» Task objective: Every line of the listing should be transcribed exactly, with nothing left out.

» Available data:
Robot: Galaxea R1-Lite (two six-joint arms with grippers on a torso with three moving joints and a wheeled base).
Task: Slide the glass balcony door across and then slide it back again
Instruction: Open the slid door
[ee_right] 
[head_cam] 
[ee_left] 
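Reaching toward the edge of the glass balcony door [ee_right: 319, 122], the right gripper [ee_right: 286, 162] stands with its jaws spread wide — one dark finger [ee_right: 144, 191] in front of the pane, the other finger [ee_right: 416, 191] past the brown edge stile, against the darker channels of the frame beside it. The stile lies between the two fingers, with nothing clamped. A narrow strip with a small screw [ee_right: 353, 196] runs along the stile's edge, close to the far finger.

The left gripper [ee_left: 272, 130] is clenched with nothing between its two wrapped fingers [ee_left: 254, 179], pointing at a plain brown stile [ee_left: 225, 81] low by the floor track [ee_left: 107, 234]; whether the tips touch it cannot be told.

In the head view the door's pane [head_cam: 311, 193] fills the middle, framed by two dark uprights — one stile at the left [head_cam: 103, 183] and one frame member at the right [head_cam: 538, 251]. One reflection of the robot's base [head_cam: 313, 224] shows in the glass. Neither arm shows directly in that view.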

» Answer section:
Robot: Galaxea R1-Lite (two six-joint arms with grippers on a torso with three moving joints and a wheeled base).
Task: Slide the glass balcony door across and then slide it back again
Instruction: Open the slid door
[ee_right] 
[head_cam] 
[ee_left] 
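Reaching toward the edge of the glass balcony door [ee_right: 319, 122], the right gripper [ee_right: 286, 162] stands with its jaws spread wide — one dark finger [ee_right: 144, 191] in front of the pane, the other finger [ee_right: 416, 191] past the brown edge stile, against the darker channels of the frame beside it. The stile lies between the two fingers, with nothing clamped. A narrow strip with a small screw [ee_right: 353, 196] runs along the stile's edge, close to the far finger.

The left gripper [ee_left: 272, 130] is clenched with nothing between its two wrapped fingers [ee_left: 254, 179], pointing at a plain brown stile [ee_left: 225, 81] low by the floor track [ee_left: 107, 234]; whether the tips touch it cannot be told.

In the head view the door's pane [head_cam: 311, 193] fills the middle, framed by two dark uprights — one stile at the left [head_cam: 103, 183] and one frame member at the right [head_cam: 538, 251]. One reflection of the robot's base [head_cam: 313, 224] shows in the glass. Neither arm shows directly in that view.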

No more output remains.